We're so happy to share her with you as our 'Women of the moment' ...
Outgoing, enthusiastic, curious and empathetic.
2. Tell us a bit about your story, your work, and any exciting projects at the present?
I grew up in Melbourne in a snow-hungry family. I skied at Mt Buller from the age of two to twenty four; competing in downhill, moguls and working as a coach for the Team Buller Riders. I studied a Bachelor of Fine Arts (Painting) at Monash University but after two years I missed skiing too much and ran away to the French Alps for a season. I never looked back (although I did graduate). I now ski over eight months of the year, competing in international big mountain competitions and working on film projects and ski expeditions.
This year I was a part of an all-female ski and sail expedition to Greenland. Shifting Ice and Changing Tides was a human and wind powered expedition to the west coast of Greenland. In this remote, fascinating and beautiful region, we explored and skied first descents while limiting our environmental footprint by sailing and climbing. We plan to use this expedition as a platform for raising awareness about climate change and environmental issues in the snow sports industry as well as for inspiring and promoting female participation in snow sports adventures.
3. What inspires you to lead a life that is better for the planet?
The answer for this one is simple.
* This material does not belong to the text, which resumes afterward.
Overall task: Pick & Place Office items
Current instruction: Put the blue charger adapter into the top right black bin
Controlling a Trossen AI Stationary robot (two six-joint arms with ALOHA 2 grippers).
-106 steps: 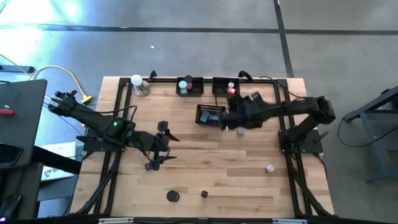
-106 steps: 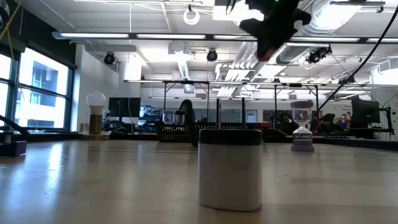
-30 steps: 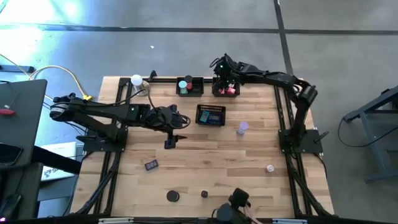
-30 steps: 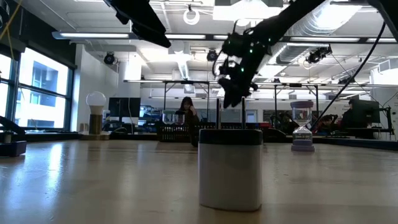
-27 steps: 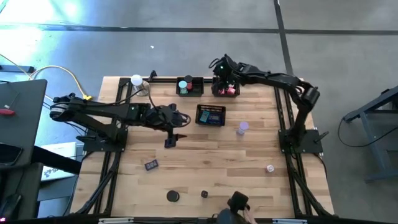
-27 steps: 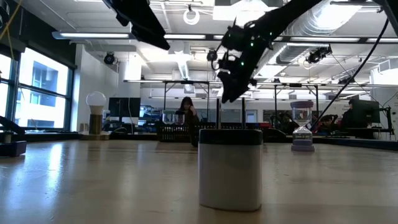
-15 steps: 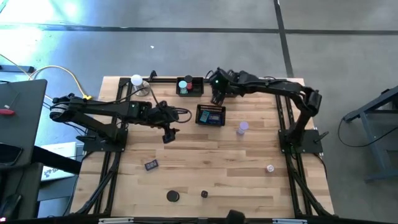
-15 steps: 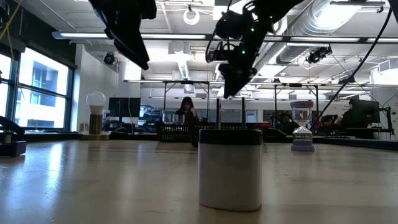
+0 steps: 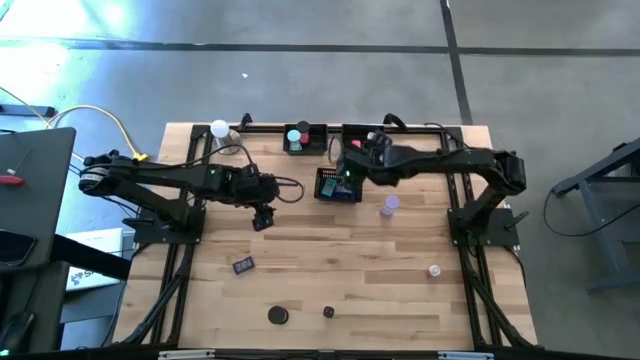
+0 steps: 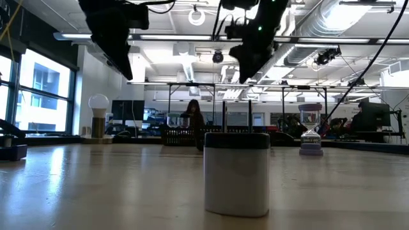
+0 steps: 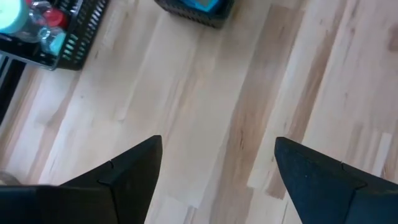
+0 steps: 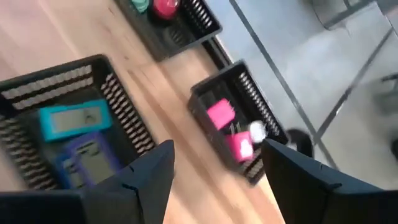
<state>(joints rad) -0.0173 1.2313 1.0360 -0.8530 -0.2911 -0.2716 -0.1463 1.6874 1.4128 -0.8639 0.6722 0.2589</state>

We don’t have another planet, this is all that we have and at the moment we, humans, are destroying it beyond repair to the point that it won’t be habitable for anyone.
On a more personal level, I spend over two-thirds of the year in the mountains of the Southern and Northern Hemispheres pursuing a career in snow sports. My passion and my livelihood rely on the mountains and an industry that is being threatened by climate change. As a skier, I spend a large portion of my time outside in nature. As a result, it is difficult not to notice and be concerned about the negative implications that climate change is having on mountains regions, winter snowfall and the communities who rely on both them. However, it’s not the fear of loosing my sport that inspires me, it is the cost of not acting that concerns me most. I believe Auden Schendler, Vice President of Sustainability at Aspen Skiing Co. says it best in the recently published book ‘Deep’ (Porter Fox):
"Who cares if you can't go ski? Skiing and art and music and culture, all of those 'disposable things' are what make human societies flourish and are what moves us forward. What if we lose that? Well, that would be a greater tragedy than anything else."
4. What do you think are the unique strengths of women taking action on climate change and living more sustainably?
I don’t think women or men have a unique strength that helps them take action on climate. I believe that everyone has something special to contribute to dealing with this issue. In my opinion, the most important part is that we as individuals, communities and nations, take responsibility and take action. In Australia the tides are changing and more people want to see changes in our government’s policies on climate change, CO2 emissions and our reliance on fossil fuels over sustainable energy. It’s the time of the individual in our country to make choices to live more sustainably and show our government where our values lie.
5. Do you have an inspiring message about living a more sustainable lifestyle you’d like to share with our 1 Million Women community?
I think that when it comes to the issue of climate change I always try and stay optimistic. It’s a hard issue to stay positive about, especially when you are asking individuals and communities to change the way they work- but I see it is a worthy challenge. As a competitive skier, it’s hard to live a sustainable lifestyle, as there are some things, such as air travel and hard wear that I rely on. Working to change that is a challenge I face everyday but nothing comes out of inaction. When I am old, I want to be able to say that I didn’t sit around and wait for someone else to fix the problem.